Please return all lines of the data below containing the string "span".
----------------
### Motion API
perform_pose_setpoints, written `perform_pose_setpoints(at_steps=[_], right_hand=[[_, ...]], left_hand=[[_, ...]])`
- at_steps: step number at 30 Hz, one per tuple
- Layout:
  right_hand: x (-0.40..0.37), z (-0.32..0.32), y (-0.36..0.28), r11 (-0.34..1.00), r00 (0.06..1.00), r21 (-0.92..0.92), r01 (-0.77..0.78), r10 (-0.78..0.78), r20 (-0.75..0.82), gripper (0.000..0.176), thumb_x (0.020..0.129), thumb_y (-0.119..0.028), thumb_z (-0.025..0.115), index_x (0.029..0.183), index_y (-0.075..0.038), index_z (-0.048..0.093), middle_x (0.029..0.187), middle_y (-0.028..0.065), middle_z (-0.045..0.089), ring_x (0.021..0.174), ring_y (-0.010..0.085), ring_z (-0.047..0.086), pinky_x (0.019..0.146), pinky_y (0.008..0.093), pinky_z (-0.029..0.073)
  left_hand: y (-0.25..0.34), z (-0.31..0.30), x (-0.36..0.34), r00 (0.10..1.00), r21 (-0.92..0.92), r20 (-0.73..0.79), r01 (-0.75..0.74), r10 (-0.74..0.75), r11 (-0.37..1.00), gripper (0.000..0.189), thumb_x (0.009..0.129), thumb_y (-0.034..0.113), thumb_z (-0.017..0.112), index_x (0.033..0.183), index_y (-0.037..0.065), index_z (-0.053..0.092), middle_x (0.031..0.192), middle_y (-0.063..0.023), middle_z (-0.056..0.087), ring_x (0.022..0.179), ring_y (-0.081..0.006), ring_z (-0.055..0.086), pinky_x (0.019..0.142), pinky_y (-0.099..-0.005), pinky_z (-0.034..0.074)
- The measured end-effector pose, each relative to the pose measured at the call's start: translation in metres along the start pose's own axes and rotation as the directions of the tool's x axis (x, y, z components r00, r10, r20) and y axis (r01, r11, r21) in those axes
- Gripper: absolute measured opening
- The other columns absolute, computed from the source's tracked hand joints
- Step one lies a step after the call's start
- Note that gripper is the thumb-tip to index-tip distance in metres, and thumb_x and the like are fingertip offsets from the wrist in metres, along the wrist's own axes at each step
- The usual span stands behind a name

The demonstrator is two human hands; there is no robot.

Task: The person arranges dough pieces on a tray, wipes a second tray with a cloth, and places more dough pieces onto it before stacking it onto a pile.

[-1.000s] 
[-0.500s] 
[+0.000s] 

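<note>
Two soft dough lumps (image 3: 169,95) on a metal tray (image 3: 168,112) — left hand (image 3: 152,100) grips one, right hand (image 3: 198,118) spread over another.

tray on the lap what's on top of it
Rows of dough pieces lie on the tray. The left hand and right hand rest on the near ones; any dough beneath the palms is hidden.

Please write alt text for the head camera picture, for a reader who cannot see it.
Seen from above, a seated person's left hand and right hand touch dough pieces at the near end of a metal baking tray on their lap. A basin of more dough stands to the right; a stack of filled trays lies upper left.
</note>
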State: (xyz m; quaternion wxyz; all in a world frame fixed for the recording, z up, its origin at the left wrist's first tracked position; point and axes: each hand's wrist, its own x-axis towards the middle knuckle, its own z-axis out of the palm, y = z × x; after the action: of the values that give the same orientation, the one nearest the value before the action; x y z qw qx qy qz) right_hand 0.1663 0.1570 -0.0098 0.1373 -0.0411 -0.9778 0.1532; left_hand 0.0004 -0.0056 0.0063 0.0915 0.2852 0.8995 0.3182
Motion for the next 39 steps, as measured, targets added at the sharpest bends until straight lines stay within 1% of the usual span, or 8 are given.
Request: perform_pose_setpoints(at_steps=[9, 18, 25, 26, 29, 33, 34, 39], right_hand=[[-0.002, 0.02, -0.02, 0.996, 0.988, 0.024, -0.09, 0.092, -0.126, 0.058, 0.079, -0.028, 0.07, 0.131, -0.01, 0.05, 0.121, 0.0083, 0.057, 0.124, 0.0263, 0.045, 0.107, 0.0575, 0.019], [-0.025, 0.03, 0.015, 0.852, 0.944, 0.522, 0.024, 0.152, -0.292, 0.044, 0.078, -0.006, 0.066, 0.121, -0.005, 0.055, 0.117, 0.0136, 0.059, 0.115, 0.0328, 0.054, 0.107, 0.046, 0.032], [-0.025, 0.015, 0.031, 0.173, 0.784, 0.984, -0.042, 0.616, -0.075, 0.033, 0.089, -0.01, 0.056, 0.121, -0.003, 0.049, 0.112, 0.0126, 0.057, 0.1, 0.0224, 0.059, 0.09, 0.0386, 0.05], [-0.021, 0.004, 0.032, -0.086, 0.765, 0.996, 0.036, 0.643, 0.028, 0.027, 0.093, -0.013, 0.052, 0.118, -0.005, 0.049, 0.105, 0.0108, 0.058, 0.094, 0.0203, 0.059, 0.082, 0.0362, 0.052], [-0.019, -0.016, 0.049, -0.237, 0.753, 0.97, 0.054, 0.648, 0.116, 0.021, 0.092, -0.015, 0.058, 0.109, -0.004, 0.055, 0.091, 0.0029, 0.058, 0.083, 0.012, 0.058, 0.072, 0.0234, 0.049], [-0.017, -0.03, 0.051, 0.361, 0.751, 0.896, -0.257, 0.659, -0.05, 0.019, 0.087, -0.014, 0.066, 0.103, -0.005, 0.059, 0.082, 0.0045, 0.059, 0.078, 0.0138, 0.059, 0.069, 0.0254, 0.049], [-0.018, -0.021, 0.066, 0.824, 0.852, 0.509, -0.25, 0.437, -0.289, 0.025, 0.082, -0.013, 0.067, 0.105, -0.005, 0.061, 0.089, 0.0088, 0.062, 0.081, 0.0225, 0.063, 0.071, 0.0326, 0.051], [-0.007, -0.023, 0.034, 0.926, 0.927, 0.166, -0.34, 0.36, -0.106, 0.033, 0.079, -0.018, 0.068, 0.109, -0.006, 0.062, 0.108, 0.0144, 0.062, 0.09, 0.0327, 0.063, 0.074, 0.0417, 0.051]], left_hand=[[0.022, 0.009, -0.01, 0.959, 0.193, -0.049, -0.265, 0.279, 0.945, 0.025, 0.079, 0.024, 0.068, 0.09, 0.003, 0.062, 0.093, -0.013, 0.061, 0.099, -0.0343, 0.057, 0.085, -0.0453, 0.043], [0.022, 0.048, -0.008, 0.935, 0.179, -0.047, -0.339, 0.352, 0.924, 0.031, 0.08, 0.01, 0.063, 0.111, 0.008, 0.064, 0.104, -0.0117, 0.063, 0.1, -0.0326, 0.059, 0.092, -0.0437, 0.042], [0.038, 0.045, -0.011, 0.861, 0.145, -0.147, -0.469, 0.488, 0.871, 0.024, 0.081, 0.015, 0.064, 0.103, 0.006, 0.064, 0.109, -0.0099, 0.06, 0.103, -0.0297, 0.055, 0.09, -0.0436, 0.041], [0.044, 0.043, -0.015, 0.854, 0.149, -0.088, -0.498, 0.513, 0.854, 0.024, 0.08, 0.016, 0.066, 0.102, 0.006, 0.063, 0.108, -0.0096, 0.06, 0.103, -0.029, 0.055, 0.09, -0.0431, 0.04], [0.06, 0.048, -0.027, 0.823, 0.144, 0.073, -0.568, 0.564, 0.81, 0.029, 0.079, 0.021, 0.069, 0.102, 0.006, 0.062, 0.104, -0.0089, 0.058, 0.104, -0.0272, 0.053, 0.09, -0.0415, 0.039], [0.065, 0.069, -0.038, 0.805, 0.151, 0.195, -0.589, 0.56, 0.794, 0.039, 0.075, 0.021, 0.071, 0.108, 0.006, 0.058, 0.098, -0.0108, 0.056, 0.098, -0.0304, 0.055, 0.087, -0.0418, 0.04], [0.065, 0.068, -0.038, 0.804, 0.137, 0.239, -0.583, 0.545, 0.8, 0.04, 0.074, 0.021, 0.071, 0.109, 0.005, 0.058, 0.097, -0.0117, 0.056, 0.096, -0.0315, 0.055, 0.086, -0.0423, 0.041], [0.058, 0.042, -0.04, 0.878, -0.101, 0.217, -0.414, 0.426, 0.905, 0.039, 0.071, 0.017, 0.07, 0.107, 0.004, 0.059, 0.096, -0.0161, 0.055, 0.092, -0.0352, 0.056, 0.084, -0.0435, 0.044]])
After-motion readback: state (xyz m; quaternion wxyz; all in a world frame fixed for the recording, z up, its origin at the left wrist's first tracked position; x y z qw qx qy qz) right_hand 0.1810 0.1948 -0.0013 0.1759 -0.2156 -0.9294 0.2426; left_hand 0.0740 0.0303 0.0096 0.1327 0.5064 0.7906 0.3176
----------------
- Result
- The usual span stands behind a name
Motion for the next 39 steps, as measured, targets added at the sharpest bends until straight lines stay within 1% of the usual span, or 8 are given.

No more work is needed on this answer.